### [Action item]
Leaving the pictures aside, transcribe every line below exactly.

Given material: Begin

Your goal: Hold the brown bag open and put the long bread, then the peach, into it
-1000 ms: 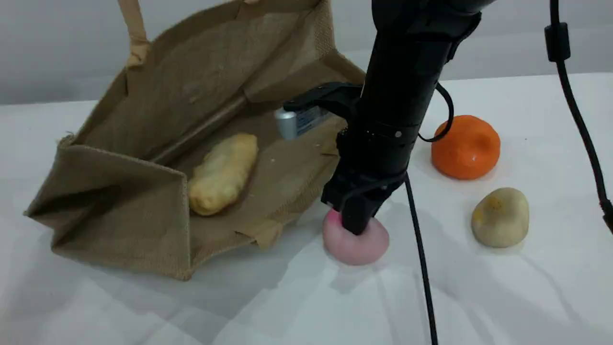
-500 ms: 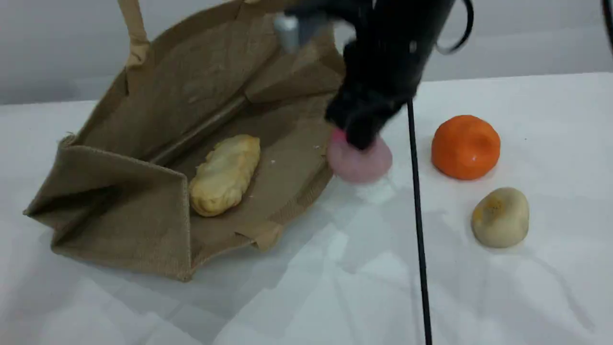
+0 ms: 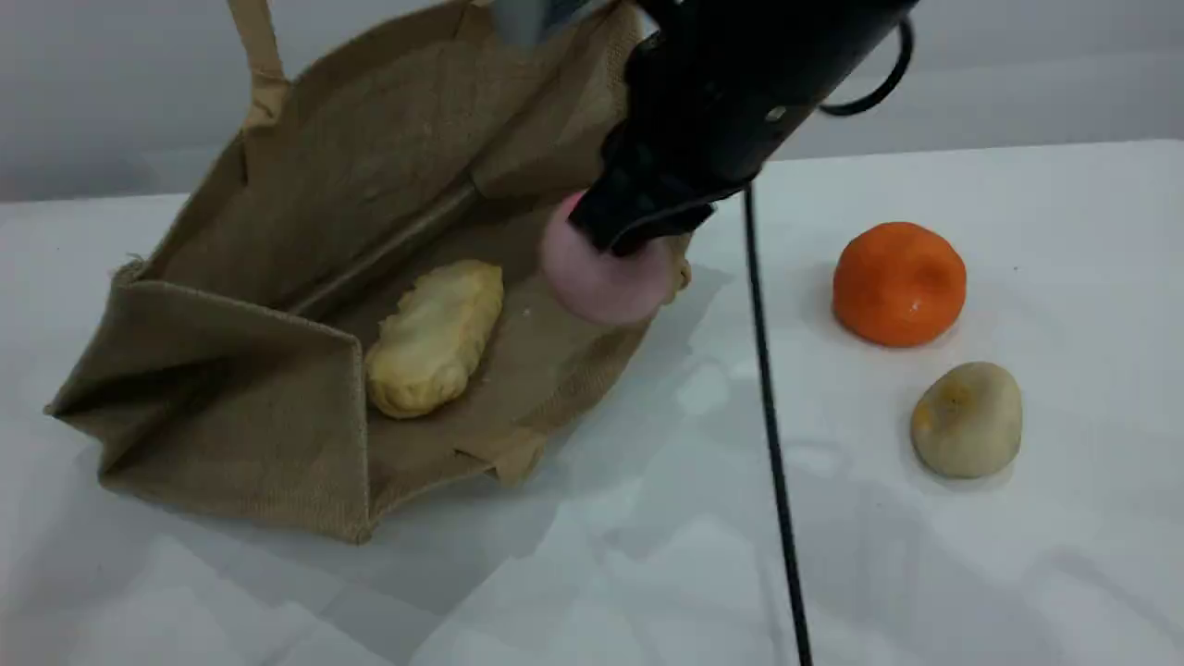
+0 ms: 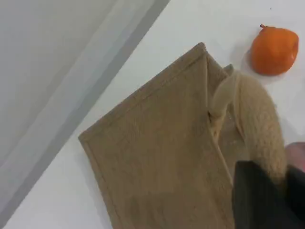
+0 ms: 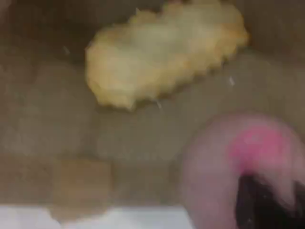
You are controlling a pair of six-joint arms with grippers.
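right pincer (image 3: pixel 622 242) clamps smooth round peach (image 3: pixel 601 277) over woven jute brown bag (image 3: pixel 277 435); bumpy long bread (image 3: pixel 435 335) inside.

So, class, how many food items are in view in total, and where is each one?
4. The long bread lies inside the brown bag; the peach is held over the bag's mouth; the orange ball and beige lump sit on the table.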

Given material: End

### [Task result]
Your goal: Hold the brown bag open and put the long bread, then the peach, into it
-1000 ms: 
-500 ms: 
+0 ms: 
+0 ms: 
+0 ms: 
You are controlling a pair of six-joint arms with grippers.
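right pincer (image 3: pixel 622 242) clamps smooth round peach (image 3: pixel 601 277) over woven jute brown bag (image 3: pixel 277 435); bumpy long bread (image 3: pixel 435 335) inside.

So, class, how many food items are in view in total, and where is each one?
4. The long bread lies inside the brown bag; the peach is held over the bag's mouth; the orange ball and beige lump sit on the table.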

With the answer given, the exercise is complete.